Please continue to use the Yellow Card website to report information on suspected problems or incidents involving a defective medicine, a falsified product, and safety concerns associated with e-cigarettes or their refill containers (e-liquids). See website guidance for guidance on reporting medical devices adverse incidents.
Recent advice on medicines safety concerns
The Commission on Human Medicines (CHM) continues to advise government ministers and MHRA on the safety, efficacy, and quality of medicinal products, including medicines and vaccines. During the pandemic, an Expert Working Group of CHM is considering the latest safety data relating to COVID-19.
We will continue to monitor the safety of medicinal products, and provide updates through our information channels and alert systems. See information on the Central Alerting System page on COVID-19 alerts and registration.
Ibuprofen and NSAIDs
The Expert Working Group has advised there is currently insufficient evidence to establish a link between use of ibuprofen, or other non-steroidal anti-inflammatory drugs (NSAIDs), and susceptibility to contracting COVID-19 or the worsening of its symptoms (see MHRA statement, 14 April 2020). See also joint alert to healthcare professionals from the MHRA, NHS England and NHS Improvement, and NICE.
Antihypertensives
We have advised that is no evidence from clinical or epidemiological studies to support the concern that treatment with angiotensin-converting-enzyme inhibitors (ACE inhibitors or ACE-i) or angiotensin-receptor blockers (ARBs) might worsen COVID-19 infection (see MHRA statement, 27 March 2020).
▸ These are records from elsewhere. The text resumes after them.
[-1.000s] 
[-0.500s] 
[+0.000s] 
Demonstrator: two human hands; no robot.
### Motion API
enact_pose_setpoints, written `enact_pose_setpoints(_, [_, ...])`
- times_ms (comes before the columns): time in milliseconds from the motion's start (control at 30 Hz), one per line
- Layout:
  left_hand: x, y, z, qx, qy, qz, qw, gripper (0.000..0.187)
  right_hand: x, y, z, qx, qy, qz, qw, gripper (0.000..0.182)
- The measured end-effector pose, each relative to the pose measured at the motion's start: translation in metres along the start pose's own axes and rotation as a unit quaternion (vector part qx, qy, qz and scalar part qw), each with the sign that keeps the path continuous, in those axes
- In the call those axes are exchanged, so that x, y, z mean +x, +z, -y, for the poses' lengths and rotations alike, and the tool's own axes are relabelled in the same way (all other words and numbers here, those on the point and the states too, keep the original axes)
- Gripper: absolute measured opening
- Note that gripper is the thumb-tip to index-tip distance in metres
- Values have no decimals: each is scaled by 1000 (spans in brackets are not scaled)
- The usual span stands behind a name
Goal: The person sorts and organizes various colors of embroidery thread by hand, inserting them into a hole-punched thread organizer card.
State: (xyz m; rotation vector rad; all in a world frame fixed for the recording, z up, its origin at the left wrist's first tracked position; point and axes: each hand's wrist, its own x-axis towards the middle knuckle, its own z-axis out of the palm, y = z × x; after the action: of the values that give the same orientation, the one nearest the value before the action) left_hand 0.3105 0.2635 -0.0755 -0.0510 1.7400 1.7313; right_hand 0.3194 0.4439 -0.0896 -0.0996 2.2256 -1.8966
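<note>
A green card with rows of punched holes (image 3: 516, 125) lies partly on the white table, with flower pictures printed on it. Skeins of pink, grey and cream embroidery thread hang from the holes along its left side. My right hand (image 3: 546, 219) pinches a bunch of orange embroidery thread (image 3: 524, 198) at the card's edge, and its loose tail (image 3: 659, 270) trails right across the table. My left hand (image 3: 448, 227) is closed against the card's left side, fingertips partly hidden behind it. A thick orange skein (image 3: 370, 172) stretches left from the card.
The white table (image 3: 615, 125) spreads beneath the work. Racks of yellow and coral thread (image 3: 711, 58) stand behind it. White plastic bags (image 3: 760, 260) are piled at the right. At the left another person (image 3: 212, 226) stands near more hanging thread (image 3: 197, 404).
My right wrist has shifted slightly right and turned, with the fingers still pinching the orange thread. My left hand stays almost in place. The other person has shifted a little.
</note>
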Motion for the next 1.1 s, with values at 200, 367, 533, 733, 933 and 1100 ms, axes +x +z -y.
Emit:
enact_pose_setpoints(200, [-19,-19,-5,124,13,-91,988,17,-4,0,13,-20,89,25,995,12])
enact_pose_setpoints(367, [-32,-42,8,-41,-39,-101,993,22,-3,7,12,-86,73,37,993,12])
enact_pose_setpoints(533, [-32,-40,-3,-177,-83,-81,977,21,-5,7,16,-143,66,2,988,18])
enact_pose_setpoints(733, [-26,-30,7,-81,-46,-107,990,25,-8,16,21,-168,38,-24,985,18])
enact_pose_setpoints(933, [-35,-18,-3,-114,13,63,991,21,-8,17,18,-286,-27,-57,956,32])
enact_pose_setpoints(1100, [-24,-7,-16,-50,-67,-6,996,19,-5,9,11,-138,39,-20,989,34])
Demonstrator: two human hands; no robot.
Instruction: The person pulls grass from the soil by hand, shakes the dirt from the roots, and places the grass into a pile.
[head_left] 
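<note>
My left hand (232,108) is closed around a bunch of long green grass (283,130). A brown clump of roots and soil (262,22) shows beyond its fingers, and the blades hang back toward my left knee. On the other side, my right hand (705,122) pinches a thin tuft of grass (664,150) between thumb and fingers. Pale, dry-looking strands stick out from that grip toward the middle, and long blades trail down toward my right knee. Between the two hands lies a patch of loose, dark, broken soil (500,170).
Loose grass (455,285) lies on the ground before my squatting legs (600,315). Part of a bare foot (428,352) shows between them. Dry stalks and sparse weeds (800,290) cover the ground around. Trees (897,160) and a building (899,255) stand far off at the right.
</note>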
Chloroquine and hydroxychloroquine
We have also issued guidance on chloroquine and hydroxychloroquine (see MHRA statement, 25 March 2020). Clinical trials are ongoing to test chloroquine and hydroxychloroquine in the treatment of COVID-19 or to prevent COVID-19 infection. Until we have clear, definitive evidence that these treatments are safe and effective for the treatment of COVID-19, these agents should only be used for this purpose within a clinical trial.
Information on Direct Healthcare Professional Communications
We are also working with industry on flexible approaches to regulation during the COVID-19 outbreak. These include allowing dissemination of Direct Healthcare Professional Communications (DHPCs) and educational materials to healthcare professionals via email rather than sending hard copies. DHPC letters will continue to be highlighted in Drug Safety Update – see Letters sent in March 2020.
A call to continue reporting and discussing side effects with patients
We thank all those that participated in raising awareness about the importance of reporting Yellow Cards during the February 2020 adverse drug reaction (ADR) awareness week, which saw an increase in reporting.
With the national health system focussed on the pandemic response, Yellow Card reporting has decreased, especially from healthcare professionals. We would like to reassure healthcare professionals that the Yellow Card Scheme continues to operate as usual and that concerns about side effects should still be reported to us. We support healthcare professionals in continuing to discuss side effects in patient consultations, albeit remotely, and in encouraging self-reporting of side effects by patients and caregivers using our website or App.
We realise patients may have concerns about their medicines and we have received a small number of Yellow Card reports associated with treatment non-compliance. Please continue to encourage patients to speak to a healthcare professional if they are worried about their health or the medicines they are taking.
Drug Safety Update volume 13, issue 9: April 2020: 1.
The information in this article reflects understanding at the time of publication on 27 April 2020 and will not be updated. See guidance on COVID-19 for all our latest information, including after publication of this article.